I mean how interested could I possibly be in anything that didn't land on my own bird table??
And anyway how many birds can Australia possibly have??
In the end I told myself not to be so parochial, and with the Kayaker working and travelling around Australia for the last eighteen months we feel as if we have half-lived there anyway, and we do actually have a very incongruous inherited eucalyptus tree in the garden. I'd be thrilled if a Pallid Cuckoo or a company of dapper green Lorikeets flew out, as it is the best it has managed is a stray budgie.

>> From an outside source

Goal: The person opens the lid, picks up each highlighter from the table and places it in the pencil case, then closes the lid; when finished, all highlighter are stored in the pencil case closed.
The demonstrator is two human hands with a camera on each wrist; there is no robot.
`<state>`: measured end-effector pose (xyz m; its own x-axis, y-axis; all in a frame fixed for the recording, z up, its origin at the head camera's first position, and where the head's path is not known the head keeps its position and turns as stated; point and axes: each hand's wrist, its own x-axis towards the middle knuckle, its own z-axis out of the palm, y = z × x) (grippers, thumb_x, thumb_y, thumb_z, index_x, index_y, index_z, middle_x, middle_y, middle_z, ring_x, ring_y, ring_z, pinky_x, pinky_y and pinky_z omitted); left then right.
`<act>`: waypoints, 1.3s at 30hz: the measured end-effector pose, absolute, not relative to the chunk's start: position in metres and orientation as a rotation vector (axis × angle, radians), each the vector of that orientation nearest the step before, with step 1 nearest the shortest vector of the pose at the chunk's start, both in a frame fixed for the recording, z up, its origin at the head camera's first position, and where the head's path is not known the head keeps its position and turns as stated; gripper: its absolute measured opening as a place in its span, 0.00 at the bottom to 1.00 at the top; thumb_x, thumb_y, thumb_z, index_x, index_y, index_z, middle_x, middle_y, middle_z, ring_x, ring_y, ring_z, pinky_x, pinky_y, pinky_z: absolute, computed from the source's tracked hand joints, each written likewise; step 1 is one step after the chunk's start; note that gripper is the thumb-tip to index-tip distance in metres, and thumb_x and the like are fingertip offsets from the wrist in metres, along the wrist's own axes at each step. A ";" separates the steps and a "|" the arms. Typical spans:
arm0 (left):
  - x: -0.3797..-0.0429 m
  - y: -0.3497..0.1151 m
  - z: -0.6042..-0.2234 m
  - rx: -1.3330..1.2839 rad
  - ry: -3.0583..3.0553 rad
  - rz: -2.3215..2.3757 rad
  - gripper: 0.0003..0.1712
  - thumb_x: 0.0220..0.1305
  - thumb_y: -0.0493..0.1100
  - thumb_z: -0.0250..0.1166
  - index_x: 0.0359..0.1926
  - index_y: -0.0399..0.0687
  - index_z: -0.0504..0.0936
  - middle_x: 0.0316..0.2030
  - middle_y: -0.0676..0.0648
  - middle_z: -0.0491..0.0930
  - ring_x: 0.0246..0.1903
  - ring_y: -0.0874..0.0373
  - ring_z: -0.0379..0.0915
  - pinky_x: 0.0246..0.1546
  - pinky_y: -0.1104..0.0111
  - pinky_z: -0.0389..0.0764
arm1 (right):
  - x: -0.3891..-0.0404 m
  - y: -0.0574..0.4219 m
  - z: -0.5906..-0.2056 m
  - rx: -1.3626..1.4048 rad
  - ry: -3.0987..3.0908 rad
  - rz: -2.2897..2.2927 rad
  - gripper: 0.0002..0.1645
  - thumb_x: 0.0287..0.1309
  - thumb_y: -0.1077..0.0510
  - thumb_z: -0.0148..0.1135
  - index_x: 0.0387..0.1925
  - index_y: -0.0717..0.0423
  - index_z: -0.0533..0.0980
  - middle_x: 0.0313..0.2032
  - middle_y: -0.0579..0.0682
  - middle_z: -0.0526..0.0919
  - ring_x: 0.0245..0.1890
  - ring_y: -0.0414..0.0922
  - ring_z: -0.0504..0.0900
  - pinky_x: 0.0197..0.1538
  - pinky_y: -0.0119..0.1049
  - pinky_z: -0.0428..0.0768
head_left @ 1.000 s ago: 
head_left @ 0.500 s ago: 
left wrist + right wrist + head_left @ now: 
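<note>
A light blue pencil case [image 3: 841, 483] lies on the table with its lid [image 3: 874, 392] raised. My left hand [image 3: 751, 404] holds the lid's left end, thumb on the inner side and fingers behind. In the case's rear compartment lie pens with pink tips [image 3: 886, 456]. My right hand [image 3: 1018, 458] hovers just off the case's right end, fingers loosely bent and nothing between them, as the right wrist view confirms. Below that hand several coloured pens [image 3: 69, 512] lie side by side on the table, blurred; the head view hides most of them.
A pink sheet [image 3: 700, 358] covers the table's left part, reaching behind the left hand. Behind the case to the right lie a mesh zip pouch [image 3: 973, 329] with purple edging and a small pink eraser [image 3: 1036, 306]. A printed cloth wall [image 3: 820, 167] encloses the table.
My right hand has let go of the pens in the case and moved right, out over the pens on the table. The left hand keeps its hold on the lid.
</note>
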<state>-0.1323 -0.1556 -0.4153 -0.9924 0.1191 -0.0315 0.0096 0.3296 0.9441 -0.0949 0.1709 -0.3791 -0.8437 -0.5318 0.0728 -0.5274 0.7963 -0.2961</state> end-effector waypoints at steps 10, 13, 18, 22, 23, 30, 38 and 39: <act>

So I said yes please to the book and a lovely hardback copy of Mateship with Birds by A.H. Chisholm arrived and as I started reading I realised I was going to have turn the seasons on their head a little...
'Towards the end of July, when blossom by blossom the Spring begins...'
then I read this...
'An almond tree in full bloom is a pageant in itself, excelling in pure radiance the magnificently assertive jacaranda and flame tree of Queensland.'
...and at the mention of almond trees I knew there was only one thing for it.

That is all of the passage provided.